Carrot Cake Muffins

A few excess carrots in the fridge was the inspiration for today’s morning tea. These muffins are moist and delicious without having to use copious amounts of sugar. Plus it’s a great way to hide veggies and get some fibre and vitamin C into fussy eaters. Who doesn’t love carrots all dressed up as cake! They passed the toddler test with flying colours so I’m counting this one as a success!

(Note: This is a dairy free recipe)

Ingredients

2 medium carrots

1 cup plain spelt flour (or regular plain flour)

1/2 cup oats (blitzed into flour like consistency)

1/2 cup shredded coconut

1 tsp baking powder

1 egg

1/4 cup pure maple syrup

2 tsp vanilla extract

¼ cup oil (I use olive)

1/2 cup sultanas

1/2 cup boiling water

Method

Preheat oven to 170 C.

Put sultanas and boiling water in a bowl and set aside.

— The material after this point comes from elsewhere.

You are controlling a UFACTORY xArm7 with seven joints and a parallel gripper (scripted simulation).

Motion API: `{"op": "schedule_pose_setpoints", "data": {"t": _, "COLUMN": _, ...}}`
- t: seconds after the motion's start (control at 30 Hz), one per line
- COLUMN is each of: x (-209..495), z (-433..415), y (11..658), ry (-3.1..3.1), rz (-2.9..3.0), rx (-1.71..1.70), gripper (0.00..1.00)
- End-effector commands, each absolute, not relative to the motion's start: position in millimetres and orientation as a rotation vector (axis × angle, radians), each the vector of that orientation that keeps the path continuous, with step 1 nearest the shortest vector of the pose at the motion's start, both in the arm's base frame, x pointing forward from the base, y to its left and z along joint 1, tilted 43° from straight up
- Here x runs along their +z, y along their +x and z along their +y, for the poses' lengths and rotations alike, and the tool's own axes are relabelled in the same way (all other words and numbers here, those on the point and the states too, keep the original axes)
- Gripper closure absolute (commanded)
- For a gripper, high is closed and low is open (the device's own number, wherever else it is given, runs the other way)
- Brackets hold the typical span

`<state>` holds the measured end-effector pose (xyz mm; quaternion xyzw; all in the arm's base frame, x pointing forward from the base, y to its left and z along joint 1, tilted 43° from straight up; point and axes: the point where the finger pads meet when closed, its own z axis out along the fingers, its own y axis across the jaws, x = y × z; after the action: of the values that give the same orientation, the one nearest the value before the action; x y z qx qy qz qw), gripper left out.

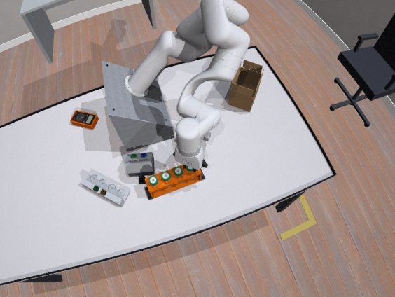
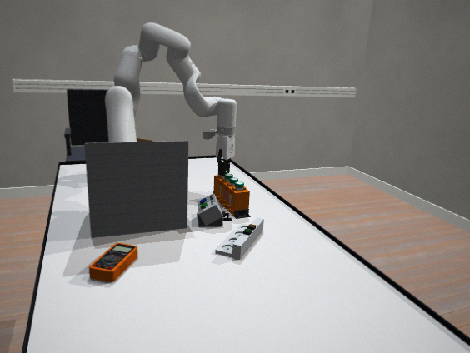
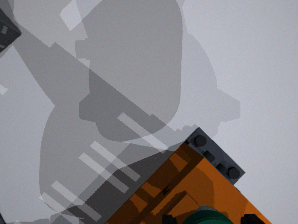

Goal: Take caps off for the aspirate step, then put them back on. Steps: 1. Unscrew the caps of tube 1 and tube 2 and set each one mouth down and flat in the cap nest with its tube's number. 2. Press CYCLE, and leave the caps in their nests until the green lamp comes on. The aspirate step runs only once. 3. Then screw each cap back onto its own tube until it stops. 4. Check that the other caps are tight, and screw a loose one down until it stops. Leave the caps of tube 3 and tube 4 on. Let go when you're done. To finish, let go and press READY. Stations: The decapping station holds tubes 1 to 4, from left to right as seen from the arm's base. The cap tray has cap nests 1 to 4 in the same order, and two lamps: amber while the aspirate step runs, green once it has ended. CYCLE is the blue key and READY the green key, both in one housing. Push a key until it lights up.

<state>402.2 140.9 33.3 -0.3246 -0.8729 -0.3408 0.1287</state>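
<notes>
The orange decapping station (image 1: 169, 189) (image 2: 241, 205) (image 3: 220, 187) holds four tubes with green caps on. My gripper (image 1: 190, 168) (image 2: 224, 171) (image 3: 208, 219) points down over tube 1, its fingers open a little around the cap of tube 1 (image 3: 207, 217), with narrow gaps on both sides. The caps of tube 2 (image 1: 178, 171), tube 3 (image 1: 165, 176) and tube 4 (image 1: 153, 180) (image 2: 239, 185) sit on their tubes. How tight any cap is cannot be seen. The cap tray (image 1: 113, 198) (image 2: 237, 251) has empty nests. Its green lamp (image 1: 96, 188) and amber lamp (image 1: 103, 192) are dark. The blue key (image 1: 143, 155) and green key (image 1: 133, 156) look unlit.
The key housing (image 1: 140, 170) (image 2: 210, 217) stands between the arm's base block (image 1: 143, 129) and the station, close to the station's tube 4 end. An orange multimeter (image 1: 84, 120) (image 2: 113, 262) lies beside the base block. A cardboard box (image 1: 241, 96) stands at the back right.
</notes>
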Motion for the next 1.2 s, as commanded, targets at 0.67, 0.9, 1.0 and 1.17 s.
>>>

Peel carrots and blitz in food processor until finely grated (you could also grate by hand).

Combine carrots, oats, flour, coconut and baking powder in a large mixing bowl.

In a separate bowl combine egg, oil, maple syrup and vanilla. Add wet ingredients and sultana/water mix into flour mixture and stir well to combine. Do not over mix.

Add mixture to greased mini muffin tins and bake for 15-18 minutes until lightly browned.

Enjoy!

C.C.

xo

5 thoughts on “Carrot Cake Muffins

  1. I wash but don’t peel my carrots in my (flourless) carrot cakes/muffins, but wonder why you do?
    Something bad in the skin?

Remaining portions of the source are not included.